→ **EXERCISE**
The lines to extract run from the first line of the material below to the line containing "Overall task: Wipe", both included; leave the pictures behind.

→ **RECORDS SHOWN**
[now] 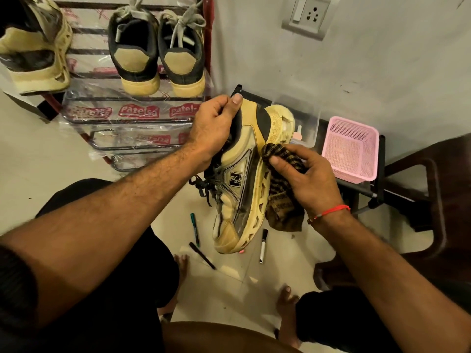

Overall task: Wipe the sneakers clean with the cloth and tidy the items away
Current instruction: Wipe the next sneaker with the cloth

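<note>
My left hand (214, 126) grips a cream and black sneaker (242, 179) by its heel collar, holding it in the air with the toe pointing down toward me. My right hand (305, 177) holds a dark striped cloth (283, 189) bunched against the sneaker's sole edge on the right side; the cloth's loose end hangs below the hand. A matching sneaker (35, 52) sits on the shoe rack (132, 115) at top left. A pair of black and cream sneakers (155, 52) stands on the rack's upper shelf, heels toward me.
Three markers lie on the tiled floor under the held sneaker: a green one (195, 229), a black one (202, 256) and a white one (263, 247). A pink basket (350, 149) and a clear box (303, 118) sit on a low black stand by the wall. A brown chair (418, 200) stands right.
</note>
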### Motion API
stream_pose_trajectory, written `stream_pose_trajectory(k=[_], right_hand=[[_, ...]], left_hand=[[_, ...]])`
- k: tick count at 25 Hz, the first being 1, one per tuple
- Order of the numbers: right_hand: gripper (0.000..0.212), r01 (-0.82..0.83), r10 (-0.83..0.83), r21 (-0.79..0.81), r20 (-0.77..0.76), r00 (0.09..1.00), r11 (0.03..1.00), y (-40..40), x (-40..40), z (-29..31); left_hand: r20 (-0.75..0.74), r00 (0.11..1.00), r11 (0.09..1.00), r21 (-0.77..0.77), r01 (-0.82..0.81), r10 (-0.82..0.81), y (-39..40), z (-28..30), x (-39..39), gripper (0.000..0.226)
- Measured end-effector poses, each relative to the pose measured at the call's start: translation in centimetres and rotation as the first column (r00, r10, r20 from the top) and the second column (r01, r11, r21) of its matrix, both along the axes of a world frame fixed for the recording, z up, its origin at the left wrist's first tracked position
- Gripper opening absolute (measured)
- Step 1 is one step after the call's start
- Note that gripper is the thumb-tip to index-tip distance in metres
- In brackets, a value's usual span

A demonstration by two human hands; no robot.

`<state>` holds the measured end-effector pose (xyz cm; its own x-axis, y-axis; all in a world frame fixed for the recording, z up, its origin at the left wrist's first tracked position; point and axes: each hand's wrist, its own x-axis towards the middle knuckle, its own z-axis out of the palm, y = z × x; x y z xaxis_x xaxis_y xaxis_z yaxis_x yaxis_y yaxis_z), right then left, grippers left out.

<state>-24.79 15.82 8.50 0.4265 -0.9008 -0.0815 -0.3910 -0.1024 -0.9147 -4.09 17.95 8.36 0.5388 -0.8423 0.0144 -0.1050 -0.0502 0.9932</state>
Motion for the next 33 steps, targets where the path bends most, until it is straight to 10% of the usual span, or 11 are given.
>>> stream_pose_trajectory(k=[13, 21, 33], right_hand=[[0.033, -0.124, 0.080, -0.560, -0.102, 0.992, 0.819, 0.1, -0.2, 1.1], [0.034, -0.079, 0.066, -0.389, -0.047, 0.997, 0.918, -0.5, -0.7, 1.8], [0.062, -0.619, 0.255, -0.273, -0.736, 0.627, 0.736, 0.9, 0.3, -0.4]], left_hand=[[0.135, 0.960, 0.969, 0.054, 0.239, -0.244, 0.9, -0.4, -1.8, 0.072], [0.451, 0.888, 0.996, 0.043, 0.077, -0.088, 0.5, -0.5, -0.7, 0.041], [0.374, 0.924, 0.984, 0.175, 0.012, -0.078, 0.7, -0.2, -1.5, 0.045]])
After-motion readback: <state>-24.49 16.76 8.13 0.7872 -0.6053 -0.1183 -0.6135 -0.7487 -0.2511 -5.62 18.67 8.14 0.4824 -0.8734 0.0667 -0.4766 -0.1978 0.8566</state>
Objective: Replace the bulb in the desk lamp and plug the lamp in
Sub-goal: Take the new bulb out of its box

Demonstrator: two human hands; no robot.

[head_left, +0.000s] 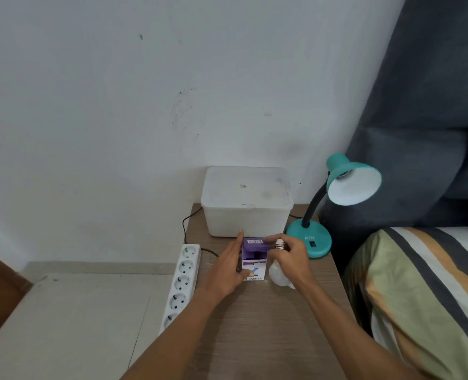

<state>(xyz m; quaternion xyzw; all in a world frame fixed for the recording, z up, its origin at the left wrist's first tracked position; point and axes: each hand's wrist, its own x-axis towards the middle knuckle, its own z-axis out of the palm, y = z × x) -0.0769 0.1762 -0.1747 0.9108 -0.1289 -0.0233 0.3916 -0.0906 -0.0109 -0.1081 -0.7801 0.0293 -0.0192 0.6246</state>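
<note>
A teal desk lamp (pixel 311 239) stands at the table's far right, its shade (pixel 353 185) tilted toward me with no bulb visible inside. My right hand (pixel 290 259) grips a white bulb (pixel 278 274), metal screw base up, beside a small purple and white bulb box (pixel 253 263) with its top flap open. My left hand (pixel 227 267) rests flat against the box's left side, fingers extended. A white power strip (pixel 182 281) lies along the table's left edge. The lamp's black cord (pixel 185 229) runs behind the tub; its plug is hidden.
A white lidded plastic tub (pixel 246 201) sits against the wall behind the box. The wooden table (pixel 254 325) ends at a bed with striped bedding (pixel 425 292) on the right. A dark padded headboard (pixel 419 133) rises behind the lamp. Tiled floor lies to the left.
</note>
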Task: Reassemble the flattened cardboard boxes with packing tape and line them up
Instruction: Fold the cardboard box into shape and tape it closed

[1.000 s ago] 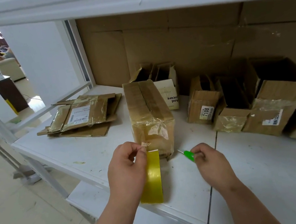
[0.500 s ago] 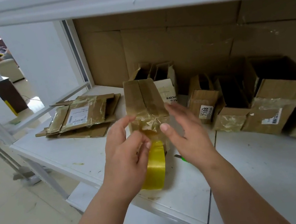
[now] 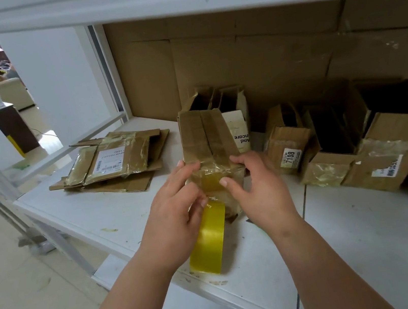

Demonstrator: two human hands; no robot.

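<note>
1. Tape roll (image 3: pixel 208 239), yellow and standing on edge, sat nearest on the white shelf (image 3: pixel 370 234), close to its front lip, with its top just under the left hand.
2. Left hand (image 3: pixel 177 209) lay against the near left corner of the upright box (image 3: pixel 207 151), fingers loosely bent; the thumb pressed on the glossy tape over the box's near end, though whether it pinched the loose strip I could not tell.
3. Right hand (image 3: pixel 259 191) pressed on the same near end from the right, fingers fairly straight along the top edge and thumb laid across the taped face, so both hands flanked the box, close together but not touching.
4. That box stood on the shelf, long side running away from the camera, its top flaps closed under a strip of tape down the seam.
5. Left of it, well apart, a pile of flattened boxes (image 3: pixel 116 165) lay flat, the top one bearing a white shipping label.
6. Right of it ran a row of assembled boxes (image 3: pixel 374 154), open-topped, one marked 7108.
7. Behind the held box stood a white printed carton (image 3: pixel 238 127), open at the top.
8. Farthest back, brown cardboard sheets (image 3: pixel 262 59) lined the rear of the shelf.
</note>
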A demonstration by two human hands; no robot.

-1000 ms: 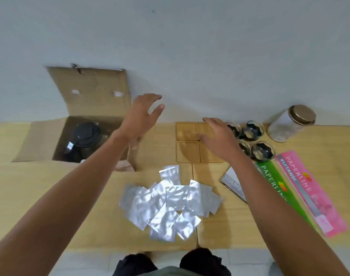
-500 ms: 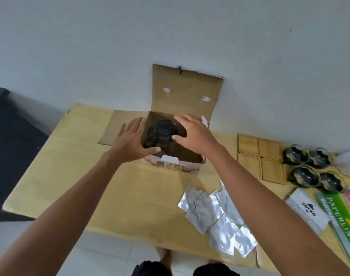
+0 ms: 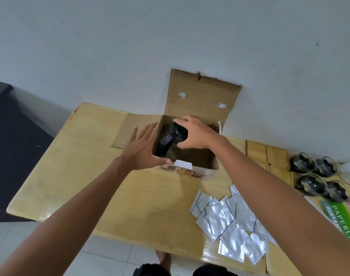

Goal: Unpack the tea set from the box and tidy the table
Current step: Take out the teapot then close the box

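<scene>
An open cardboard box (image 3: 202, 96) stands at the back of the wooden table (image 3: 86, 176), its lid flap leaning on the wall. Inside sits a dark glass teapot (image 3: 170, 140) with a black lid. My right hand (image 3: 194, 134) grips the teapot's top from above. Against the box's front-left corner rests my left hand (image 3: 142, 150), flat with fingers spread. Several dark glass cups (image 3: 317, 176) stand at the right next to wooden coasters (image 3: 267, 154).
Several silver foil sachets (image 3: 229, 220) lie scattered on the table's front right. A green receipt book (image 3: 341, 216) and a pink one lie at the right edge. A dark mat (image 3: 14, 148) covers the floor to the left. The white wall runs right behind the box.
The view swung left toward the box. My right hand left the coasters and closed on the teapot's top. My left hand came down flat against the box's front-left corner.
</scene>
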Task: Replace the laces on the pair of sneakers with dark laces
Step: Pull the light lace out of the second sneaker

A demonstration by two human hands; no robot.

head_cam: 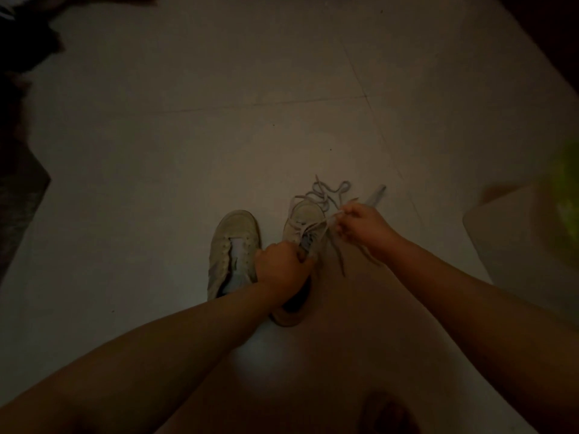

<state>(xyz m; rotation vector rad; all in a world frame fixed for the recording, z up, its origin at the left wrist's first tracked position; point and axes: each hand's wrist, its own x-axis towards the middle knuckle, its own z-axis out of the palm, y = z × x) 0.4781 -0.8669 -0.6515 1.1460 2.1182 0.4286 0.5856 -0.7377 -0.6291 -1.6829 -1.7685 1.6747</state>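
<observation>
Pale tiled floor (pixel 188 151) carries two light sneakers side by side. Unlaced sneaker (pixel 233 249) lies left; left hand (pixel 282 266) grips the laced sneaker (pixel 305 228). Right hand (pixel 360 225) pinches its one light lace (pixel 326 194).

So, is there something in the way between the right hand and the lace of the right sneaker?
No. The right hand already pinches the light lace and pulls it from the right sneaker, which the left hand grips. The left sneaker lies apart, on the other side.
</observation>
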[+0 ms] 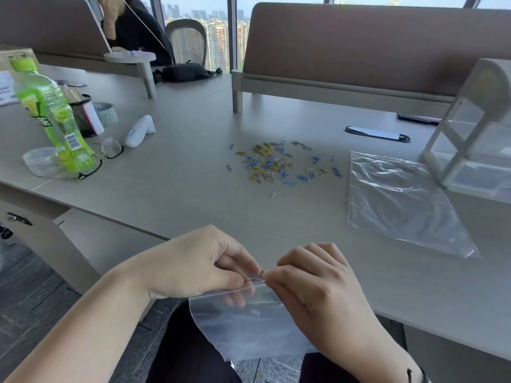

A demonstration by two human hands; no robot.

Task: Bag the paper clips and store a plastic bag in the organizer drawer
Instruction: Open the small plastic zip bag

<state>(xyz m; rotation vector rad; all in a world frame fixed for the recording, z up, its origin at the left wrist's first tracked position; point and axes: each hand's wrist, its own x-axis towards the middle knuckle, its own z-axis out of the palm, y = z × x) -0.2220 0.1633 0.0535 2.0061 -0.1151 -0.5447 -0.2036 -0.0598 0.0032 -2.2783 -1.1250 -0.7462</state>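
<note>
Paper clips (279, 164) lie scattered mid-table, straight ahead of the small plastic bag (249, 324) whose sealed mouth left hand (199, 266) and right hand (318, 283) pinch together off the near edge.

Left hand (199, 265): forearm entering from the lower left, palm down, thumb and forefinger pinched together at the near edge of the worktop.
Right hand (318, 283): forearm entering from the lower right, knuckles up, fingertips (272, 276) pinched, meeting the left hand's.
Right wrist: dark band.
</note>
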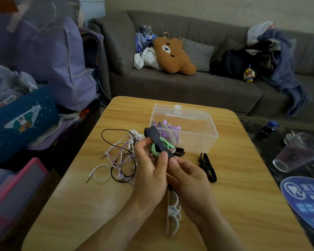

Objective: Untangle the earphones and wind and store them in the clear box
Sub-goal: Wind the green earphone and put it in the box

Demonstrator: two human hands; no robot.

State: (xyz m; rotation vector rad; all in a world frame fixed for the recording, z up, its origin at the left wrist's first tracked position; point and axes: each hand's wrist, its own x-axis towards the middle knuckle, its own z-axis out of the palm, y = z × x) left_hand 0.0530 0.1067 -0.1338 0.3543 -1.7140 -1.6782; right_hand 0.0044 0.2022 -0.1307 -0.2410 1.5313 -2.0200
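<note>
Above the middle of the wooden table (234, 187), my left hand (149, 171) holds a coil of green earphone cable (162, 145) that is wound round a dark grey winder (159, 142). My right hand (187, 176) pinches the near end of that winder. To the left lies a tangle of pink, white and black earphones (120, 156). The clear box (187, 131) stands open just behind my hands, with purple earphones (170, 131) on a winder inside it.
A black winder (208, 167) lies to the right of my hands and a white winder (173, 214) lies under my right wrist. A clear cup (297, 153) lies on its side beyond the table's right edge. A grey sofa (188, 84) runs behind.
</note>
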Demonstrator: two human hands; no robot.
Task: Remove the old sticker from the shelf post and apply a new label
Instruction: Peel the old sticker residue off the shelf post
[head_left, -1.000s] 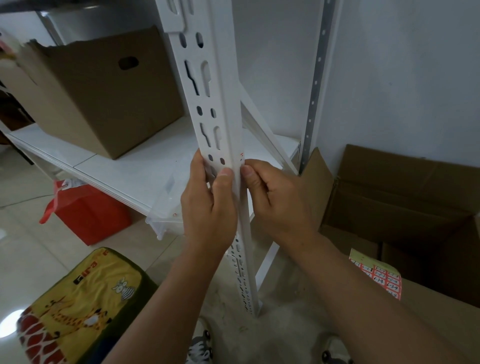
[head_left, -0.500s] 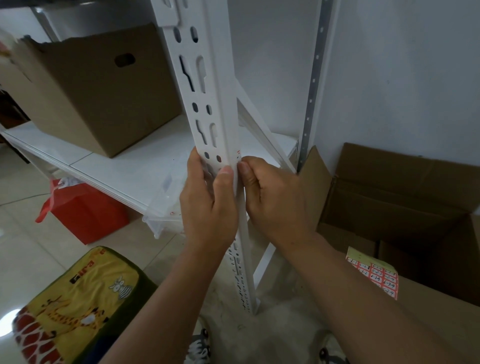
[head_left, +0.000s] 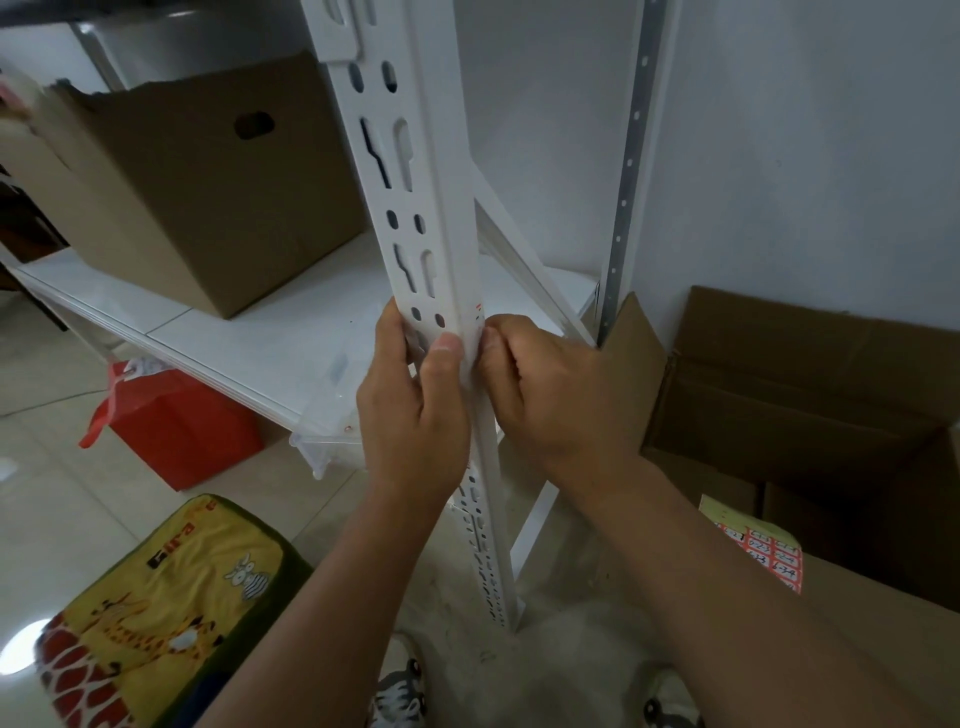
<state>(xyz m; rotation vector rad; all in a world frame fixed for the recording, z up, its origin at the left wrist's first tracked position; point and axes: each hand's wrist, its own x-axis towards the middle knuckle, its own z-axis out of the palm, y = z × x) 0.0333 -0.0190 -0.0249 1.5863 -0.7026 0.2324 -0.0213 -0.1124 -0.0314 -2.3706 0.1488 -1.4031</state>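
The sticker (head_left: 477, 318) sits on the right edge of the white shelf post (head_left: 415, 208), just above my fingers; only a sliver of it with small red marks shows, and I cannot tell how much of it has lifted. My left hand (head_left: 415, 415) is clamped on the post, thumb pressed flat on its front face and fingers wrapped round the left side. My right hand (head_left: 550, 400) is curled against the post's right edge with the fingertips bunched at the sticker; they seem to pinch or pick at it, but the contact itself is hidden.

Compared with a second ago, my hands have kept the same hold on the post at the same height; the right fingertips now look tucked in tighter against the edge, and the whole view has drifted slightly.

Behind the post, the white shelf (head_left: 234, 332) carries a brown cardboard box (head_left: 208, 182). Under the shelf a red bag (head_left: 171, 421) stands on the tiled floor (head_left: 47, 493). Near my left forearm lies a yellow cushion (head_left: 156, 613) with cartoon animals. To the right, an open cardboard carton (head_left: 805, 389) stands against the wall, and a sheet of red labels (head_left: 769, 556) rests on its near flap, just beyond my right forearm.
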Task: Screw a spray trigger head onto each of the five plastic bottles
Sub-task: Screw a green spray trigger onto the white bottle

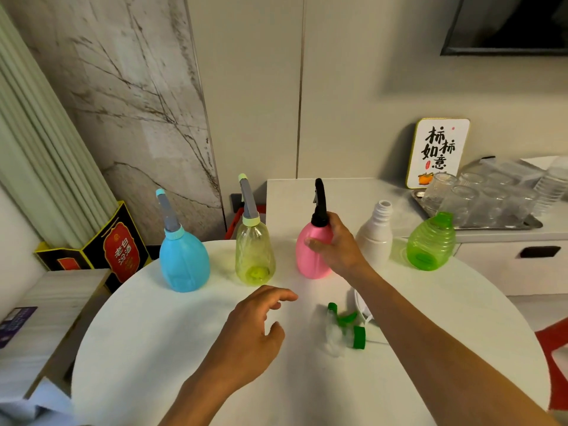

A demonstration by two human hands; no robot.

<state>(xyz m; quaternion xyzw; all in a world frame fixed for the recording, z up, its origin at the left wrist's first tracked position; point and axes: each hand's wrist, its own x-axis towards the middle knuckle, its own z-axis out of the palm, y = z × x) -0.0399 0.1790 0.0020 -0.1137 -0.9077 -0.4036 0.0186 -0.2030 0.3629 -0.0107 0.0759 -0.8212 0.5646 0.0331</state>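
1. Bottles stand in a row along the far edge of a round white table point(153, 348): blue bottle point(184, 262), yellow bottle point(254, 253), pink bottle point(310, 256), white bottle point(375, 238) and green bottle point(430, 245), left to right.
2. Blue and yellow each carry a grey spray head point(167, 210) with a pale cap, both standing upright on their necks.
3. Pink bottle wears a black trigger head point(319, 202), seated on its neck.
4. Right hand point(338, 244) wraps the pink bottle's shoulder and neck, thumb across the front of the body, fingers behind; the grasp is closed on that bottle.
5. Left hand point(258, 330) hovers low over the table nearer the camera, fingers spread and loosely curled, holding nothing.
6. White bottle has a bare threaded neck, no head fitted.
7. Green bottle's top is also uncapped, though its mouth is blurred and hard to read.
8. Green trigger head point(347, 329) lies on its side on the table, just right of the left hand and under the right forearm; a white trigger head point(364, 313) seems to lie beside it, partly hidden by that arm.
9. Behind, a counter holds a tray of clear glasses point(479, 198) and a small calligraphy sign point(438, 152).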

→ **ANSWER TO THIS PROBLEM**
[now] 

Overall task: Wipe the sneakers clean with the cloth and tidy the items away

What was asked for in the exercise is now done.